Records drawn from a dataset
______
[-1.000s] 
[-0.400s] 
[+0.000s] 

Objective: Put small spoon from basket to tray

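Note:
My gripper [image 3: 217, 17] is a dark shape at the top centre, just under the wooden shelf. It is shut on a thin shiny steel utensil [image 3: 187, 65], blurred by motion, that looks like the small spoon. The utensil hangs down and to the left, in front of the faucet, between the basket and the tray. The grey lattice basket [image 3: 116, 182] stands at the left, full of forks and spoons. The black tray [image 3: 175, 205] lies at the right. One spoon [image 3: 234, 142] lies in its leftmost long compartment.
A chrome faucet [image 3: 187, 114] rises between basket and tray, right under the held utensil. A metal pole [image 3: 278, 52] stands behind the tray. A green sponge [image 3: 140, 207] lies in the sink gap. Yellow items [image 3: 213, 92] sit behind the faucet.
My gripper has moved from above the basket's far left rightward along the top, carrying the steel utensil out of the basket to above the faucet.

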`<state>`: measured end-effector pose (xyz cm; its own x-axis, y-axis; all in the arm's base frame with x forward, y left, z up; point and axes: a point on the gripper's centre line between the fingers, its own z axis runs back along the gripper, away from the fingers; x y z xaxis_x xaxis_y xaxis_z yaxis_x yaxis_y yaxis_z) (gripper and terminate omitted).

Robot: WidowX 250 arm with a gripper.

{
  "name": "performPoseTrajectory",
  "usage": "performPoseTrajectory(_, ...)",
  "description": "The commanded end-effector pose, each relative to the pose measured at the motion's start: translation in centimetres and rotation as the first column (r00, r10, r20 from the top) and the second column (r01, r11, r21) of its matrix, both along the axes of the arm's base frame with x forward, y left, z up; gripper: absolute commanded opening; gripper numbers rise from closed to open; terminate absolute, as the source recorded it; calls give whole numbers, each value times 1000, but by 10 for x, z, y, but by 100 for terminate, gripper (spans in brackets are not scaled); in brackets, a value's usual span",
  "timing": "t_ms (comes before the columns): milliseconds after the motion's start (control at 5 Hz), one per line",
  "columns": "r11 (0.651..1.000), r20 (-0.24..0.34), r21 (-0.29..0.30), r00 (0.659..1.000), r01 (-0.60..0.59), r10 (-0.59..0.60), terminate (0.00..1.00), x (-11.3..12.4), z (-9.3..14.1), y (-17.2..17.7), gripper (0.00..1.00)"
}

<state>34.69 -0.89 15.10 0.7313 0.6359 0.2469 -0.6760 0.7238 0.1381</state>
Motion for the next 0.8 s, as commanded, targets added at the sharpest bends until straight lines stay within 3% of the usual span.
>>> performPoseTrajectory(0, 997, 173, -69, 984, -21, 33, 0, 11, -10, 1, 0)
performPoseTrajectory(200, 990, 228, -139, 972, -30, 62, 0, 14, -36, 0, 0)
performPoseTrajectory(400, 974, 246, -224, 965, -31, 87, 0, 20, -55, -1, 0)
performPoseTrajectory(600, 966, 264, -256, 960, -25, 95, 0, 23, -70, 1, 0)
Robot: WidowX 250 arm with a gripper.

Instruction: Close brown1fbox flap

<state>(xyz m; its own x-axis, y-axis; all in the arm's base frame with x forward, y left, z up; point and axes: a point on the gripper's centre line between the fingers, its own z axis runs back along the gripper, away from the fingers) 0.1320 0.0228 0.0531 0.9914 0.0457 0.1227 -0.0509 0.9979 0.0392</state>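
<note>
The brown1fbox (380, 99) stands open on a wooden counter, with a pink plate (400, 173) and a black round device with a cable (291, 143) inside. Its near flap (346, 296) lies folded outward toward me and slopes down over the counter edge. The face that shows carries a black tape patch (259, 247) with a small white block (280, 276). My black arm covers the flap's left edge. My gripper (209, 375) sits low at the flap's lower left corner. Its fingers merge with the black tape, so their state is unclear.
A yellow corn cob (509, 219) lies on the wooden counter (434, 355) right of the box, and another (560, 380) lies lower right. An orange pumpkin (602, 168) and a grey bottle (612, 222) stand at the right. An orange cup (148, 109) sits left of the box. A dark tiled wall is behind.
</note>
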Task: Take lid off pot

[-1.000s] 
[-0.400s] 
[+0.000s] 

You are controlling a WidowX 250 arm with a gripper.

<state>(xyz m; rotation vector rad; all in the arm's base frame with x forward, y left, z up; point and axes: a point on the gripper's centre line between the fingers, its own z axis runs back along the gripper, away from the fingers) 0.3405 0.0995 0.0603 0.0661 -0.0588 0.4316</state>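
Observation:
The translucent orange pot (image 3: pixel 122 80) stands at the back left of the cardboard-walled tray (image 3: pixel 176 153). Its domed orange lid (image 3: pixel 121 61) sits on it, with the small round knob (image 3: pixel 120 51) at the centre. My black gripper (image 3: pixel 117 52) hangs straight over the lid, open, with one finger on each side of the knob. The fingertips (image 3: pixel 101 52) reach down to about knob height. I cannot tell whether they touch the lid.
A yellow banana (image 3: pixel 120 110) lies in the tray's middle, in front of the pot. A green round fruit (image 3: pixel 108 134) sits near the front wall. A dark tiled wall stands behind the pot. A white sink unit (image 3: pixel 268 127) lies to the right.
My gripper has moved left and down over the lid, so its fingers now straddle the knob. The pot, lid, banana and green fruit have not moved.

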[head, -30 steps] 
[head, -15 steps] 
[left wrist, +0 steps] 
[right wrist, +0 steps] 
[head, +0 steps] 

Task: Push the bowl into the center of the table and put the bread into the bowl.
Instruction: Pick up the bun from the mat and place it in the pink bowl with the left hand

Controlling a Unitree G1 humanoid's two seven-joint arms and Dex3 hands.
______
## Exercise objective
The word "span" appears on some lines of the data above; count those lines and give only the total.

## Answer below
2